Ya/saklı Kitaplar
Bazılarının dediği gibi tek parti döneminde ortalık aydınlık içinde değildi. Yine bazılarının zannettiği gibi bu ülkede diktatörlük 2000’lerden sonra başlamadı. Öncesi var ve anlatmaya oradan başlamak lazım.
Eğret gibi bir köyde Cumhuriyet döneminin büyük inkılapları nasıl yankılandığını, o günleri yaşayanların ağzından dinledik. Kimine göre yönümüzü Batı’ya döndüren bu köklü değişiklikler çok olumlu karşılanmış, Eğretliler tepki göstermeden bunları benimsemişler. Kasketler takılırken itiraz edilmemiş, durumu iyi olanlar fötr almış. Zamanla terziler kasket dikmeye bile başlamışlar. Harf değişikliğine tepki gösteren de olmamış. Medrese hemen üç sınıflı İlkmektebe dönüştürülmüş, çocuklar hevesle oraya koşmuşlar. Türkçe ezan, itirazsız kabul edilip uygulanmış…
Kimine göre de tepkisizliğin sebebi korku imiş. Aslında bu değişiklikleri hiç istememişler, mesela yaşlılar sarıklarını bırakmak, takkelerini çıkarmak istememişler. Yeni harflerle yazıya temelde itiraz edilmemiş, ama mesele varıp Kuran’a dokununca herkeste bir hoşnutsuzluk oluşmuş.
Türkçe ezan meselesi de öyle; tamam ‘Tanrı uludur! Tanrı uludur!’diye başlamışlar, ama bunu hiçbir zaman isteyerek yapmamış, zorunluluktan öyle davranmışlar. Gavas İbrahim Sargın Gocacami’de ‘Allahuekber Allahuekber’ diye kamete başlayınca, cemaatin içindeki Sağırmuallim Hasan Hüseyin Tekin onu susturarak Türkçe ezan ve kamet kararını millete duyurmuş. Gavas susmasın da ne yapsın. Nahiye Müdürü olsun, öğretmenler olsun, Jandarma olsun, bu konuda Hükümetin adamı olarak inkılapların işleyişini takip etmişler. Eğretliler de bu korkuyla hemen pusmuşlar. Neticede işin sonunun İstiklal Mahkemelerine dayandığını biliyorlar çünkü…
Tekke ve zaviyelerin kapatılması kararından sonra Hacı İbrahim zaviyesi kapatılmış. Lakin Eğretlilerin kalbindeki Hacı İbrahim Dede sevgisini de kapatamazsın ya. Camiden çıkıp türbenin başında Fatiha okuyanları, gelip geçenlerin orada duraklayıp dua etmelerini zamanın Nahiye Müdürü bir türlü hazmedememiş. Sinirinden varıp türbeyi tekmelemeye başlamış, o derece hazımsız…

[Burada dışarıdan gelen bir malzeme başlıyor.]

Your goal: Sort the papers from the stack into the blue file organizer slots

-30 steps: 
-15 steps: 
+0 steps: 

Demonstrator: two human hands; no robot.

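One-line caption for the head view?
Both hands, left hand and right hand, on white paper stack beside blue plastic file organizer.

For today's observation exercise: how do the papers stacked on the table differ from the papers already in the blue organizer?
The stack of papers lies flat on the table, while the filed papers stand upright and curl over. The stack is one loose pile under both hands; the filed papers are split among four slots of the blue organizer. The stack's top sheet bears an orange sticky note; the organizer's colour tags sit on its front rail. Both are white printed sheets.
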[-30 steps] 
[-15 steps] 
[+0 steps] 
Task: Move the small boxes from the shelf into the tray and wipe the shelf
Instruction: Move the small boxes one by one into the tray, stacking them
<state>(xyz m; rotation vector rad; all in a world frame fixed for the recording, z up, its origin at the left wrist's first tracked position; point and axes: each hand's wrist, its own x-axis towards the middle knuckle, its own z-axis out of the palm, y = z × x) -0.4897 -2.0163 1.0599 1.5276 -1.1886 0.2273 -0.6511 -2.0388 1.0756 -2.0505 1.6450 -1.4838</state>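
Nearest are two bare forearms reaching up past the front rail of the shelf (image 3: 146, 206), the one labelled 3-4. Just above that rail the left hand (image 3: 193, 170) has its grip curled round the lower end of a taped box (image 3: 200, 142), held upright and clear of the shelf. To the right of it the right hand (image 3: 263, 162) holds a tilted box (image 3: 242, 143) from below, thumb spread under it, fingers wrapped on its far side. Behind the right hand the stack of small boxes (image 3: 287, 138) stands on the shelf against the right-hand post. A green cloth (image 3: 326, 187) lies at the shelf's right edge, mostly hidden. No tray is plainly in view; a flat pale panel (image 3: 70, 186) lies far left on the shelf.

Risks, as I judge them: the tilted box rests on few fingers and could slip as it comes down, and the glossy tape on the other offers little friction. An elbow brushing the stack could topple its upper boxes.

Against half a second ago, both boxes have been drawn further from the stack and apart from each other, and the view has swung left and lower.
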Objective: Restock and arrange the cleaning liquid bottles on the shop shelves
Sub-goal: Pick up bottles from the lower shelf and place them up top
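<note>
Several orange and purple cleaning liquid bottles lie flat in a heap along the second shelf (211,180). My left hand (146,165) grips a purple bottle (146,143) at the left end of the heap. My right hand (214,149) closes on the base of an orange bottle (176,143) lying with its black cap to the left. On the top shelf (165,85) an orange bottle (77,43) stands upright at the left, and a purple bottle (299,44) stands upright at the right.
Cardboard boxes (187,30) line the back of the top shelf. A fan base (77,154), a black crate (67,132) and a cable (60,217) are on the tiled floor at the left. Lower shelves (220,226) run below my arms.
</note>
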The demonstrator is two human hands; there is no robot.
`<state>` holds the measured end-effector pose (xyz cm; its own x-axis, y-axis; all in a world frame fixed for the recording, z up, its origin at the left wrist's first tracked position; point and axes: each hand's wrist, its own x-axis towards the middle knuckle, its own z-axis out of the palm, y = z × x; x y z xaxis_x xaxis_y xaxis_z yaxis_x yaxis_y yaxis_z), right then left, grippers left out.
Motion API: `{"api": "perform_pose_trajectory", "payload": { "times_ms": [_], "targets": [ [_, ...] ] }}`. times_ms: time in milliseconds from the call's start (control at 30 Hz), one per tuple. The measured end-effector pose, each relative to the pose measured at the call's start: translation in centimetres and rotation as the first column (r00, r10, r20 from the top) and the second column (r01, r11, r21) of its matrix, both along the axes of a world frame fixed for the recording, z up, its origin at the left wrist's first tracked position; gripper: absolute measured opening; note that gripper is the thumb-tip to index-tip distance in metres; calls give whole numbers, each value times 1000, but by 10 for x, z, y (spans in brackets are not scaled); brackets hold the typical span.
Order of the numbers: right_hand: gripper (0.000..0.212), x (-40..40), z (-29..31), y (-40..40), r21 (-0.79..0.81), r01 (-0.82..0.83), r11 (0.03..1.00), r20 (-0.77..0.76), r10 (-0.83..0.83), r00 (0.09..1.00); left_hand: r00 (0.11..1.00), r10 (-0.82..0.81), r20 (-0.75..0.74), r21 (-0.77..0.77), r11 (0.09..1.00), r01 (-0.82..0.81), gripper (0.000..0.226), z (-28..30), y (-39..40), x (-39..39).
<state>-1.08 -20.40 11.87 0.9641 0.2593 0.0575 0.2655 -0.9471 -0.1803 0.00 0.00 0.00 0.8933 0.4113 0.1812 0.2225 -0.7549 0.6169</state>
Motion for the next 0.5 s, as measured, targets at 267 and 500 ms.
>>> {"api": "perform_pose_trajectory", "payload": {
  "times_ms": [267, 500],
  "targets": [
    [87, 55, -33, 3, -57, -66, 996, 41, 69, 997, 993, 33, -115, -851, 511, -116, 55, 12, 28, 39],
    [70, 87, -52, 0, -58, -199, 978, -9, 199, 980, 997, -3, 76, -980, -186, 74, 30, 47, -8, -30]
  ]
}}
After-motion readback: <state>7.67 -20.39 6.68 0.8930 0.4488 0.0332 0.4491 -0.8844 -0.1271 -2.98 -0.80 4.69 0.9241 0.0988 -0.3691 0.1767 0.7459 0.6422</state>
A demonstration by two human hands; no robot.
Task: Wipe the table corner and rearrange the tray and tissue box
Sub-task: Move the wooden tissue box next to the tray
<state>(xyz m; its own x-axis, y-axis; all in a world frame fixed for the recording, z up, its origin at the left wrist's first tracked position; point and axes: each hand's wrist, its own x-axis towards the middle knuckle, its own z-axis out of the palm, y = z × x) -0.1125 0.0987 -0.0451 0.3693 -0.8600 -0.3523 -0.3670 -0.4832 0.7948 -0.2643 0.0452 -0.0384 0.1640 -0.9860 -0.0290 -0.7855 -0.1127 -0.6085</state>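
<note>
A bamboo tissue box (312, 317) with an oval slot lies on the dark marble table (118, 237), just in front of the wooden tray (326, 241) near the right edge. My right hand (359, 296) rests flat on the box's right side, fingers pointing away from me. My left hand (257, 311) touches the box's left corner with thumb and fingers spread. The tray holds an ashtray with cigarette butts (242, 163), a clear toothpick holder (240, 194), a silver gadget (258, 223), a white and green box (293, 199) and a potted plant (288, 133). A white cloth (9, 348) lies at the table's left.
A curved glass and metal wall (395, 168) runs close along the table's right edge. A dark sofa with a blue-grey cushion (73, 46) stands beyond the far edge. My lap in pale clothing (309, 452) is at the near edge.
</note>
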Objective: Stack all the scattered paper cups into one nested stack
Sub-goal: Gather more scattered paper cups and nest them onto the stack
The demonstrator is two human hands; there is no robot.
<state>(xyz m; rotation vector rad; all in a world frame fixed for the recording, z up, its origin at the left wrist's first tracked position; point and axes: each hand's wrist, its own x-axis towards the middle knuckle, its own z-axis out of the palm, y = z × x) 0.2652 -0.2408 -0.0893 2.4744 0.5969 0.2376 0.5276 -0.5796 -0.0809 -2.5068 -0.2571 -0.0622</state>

Okuma çağına gelen çocukların aşkla şevkle mektebe gittikleri doğrudur. Onların zihni eski harflerle karışmadığı, okumaya yazmaya yeni harflerle başlayacakları için problem yoktu. Asıl travmayı eski yazıyı bilenler geçirdi… Çünkü zihnini ve hafızasını sıfırlayıp yeniden başlamak gerekecekti. Bu oldukça zor vartayı atlatamayanların halini normal karşılamak gerek.
Mesela Körhoca (İbrahim Varlı) Dedem bu talihsizlerdendir. Kuran’ı öğrendikten sonra medreseye devam etmiş, hafız olmuş. Bu arada aldığı bütün dersleri de gayet tabi eski harfli kitaplardan takip etmiş. Bundan doğal bir şey olamaz, zira bütün kitaplar eski harfli… Zaten Kur’an merkezli eğitildikleri için Kur’an harfleriyle yatıp kalkmaları gerekirdi. Eğitim, bilgi, görgü, kültür, birikim vs. her nesi varsa bunun üzerine bina edilmiş olan alfabe bir günde değişiveriyor. Hepsi gitti, bir anda yok oldu… Bu durum insanı nasıl yaralar, hiçbir zaman anlayamayacağız…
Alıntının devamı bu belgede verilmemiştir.